Gemäss der Schätzung der Bundesstatistiker werden die Löhne zwar nominal um 0,5 Prozent zunehmen. Die Arbeitnehmer würden also durchschnittlich etwas mehr Geld erhalten. Doch dafür werden sie sich weniger kaufen kaufen.

Denn die Teuerung wird für 2019 auf 0,6 Prozent geschätzt von der Schweizerischen Nationalbank. Dadurch wird die Lohnerhöhung nicht nur weggefressen. Unter dem Strich können die Arbeitnehmer also 0,1 Prozent weniger kaufen für ihr Geld.

Mit dieser Meldung verstärkt sich der Druck auf die kommenden Lohnverhandlungen.Die Gewerkschaften haben bereits angekündigt, man fordere Lohnerhöhungen von mindestens zwei Prozent, für alle Mitarbeiter und Branchen. «Sonst wird weniger am Verhandlungstisch entschieden, sondern vermehrt durch starke gewerkschaftliche Aktionen», sagte etwa die Gewerkschaft Syndicom.

Der Industrieverband Swissmem zieht in die umgekehrte Richtung. Die Lohnnebenkosten seien in der Schweiz bereits heute weltweit am zweithöchsten. Einen staatlich finanzierten Vaterschaftsurlaub lehnt Swissmem darum ab. Längere Arbeitszeiten sollen nicht mehr als Überstunden gelten, wenn die Verlängerung durch eine Frankenaufwertung nötig wurde. Und der Verzicht auf die Erfassung von Arbeitszeiten soll vorangetrieben werden.

Gewerkschaften: Völlig absurde Forderungen

Swissmem begründet seine Forderungen mit den schlechten Aussichten. Die Industrie werde in den nächsten 12 bis 18 Monaten von einem Doppelschlag getroffen, so die Befürchtung.

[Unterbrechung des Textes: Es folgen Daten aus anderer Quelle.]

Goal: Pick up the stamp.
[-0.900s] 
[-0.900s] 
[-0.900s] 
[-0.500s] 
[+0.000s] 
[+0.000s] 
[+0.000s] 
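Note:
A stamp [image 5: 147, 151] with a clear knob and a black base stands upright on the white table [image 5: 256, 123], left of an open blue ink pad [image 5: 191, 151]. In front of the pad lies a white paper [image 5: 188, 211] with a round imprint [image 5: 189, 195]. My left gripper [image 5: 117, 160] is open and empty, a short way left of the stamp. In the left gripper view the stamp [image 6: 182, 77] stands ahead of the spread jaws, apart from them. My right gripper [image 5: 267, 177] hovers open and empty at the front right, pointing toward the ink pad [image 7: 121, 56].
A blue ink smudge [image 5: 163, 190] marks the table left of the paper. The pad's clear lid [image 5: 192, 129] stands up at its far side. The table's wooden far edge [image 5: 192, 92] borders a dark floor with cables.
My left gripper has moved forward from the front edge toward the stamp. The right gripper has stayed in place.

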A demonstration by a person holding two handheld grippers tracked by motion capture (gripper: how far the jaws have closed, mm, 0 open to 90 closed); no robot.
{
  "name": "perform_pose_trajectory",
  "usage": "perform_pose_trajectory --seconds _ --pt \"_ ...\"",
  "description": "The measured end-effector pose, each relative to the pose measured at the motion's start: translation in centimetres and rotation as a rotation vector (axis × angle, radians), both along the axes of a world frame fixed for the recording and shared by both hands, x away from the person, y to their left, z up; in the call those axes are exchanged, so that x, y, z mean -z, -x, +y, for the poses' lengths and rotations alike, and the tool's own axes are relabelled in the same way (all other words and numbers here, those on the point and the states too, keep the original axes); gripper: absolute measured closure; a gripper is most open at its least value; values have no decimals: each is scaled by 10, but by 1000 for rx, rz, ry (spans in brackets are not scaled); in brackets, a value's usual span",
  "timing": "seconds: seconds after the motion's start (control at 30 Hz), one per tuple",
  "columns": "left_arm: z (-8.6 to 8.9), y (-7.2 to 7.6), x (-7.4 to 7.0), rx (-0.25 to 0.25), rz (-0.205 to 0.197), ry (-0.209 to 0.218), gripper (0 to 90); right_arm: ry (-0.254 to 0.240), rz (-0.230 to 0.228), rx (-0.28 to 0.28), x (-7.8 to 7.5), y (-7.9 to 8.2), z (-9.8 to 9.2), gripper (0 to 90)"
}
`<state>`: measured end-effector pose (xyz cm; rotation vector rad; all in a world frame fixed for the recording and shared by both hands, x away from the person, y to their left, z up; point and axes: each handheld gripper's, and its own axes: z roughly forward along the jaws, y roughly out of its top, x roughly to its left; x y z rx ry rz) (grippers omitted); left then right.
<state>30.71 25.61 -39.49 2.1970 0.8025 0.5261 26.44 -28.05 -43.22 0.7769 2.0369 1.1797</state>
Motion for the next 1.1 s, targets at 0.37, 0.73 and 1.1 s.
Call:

Eine weltweite Rezession können mit einer starken Frankenaufwertung zusammentreffen. Swissmem: «Das weltwirtschaftliche Umfeld hat sich massiv verschlechtert.»

Die Vorstellungen von Swissmem lehnen wiederum die Gewerkschaften rundweg ab. «Swissmem will die bevorstehende Krise auf die Arbeitnehmer abwälzen», sagt Corrado Pardini, Unia-Gewerkschafter und SP-Nationalrat. Die geforderte Aufweichung der Arbeitszeitregeln sei völlig absurd, ebenso die Gegenwehr gegen Vaterschaftsurlaub oder Elternzeit.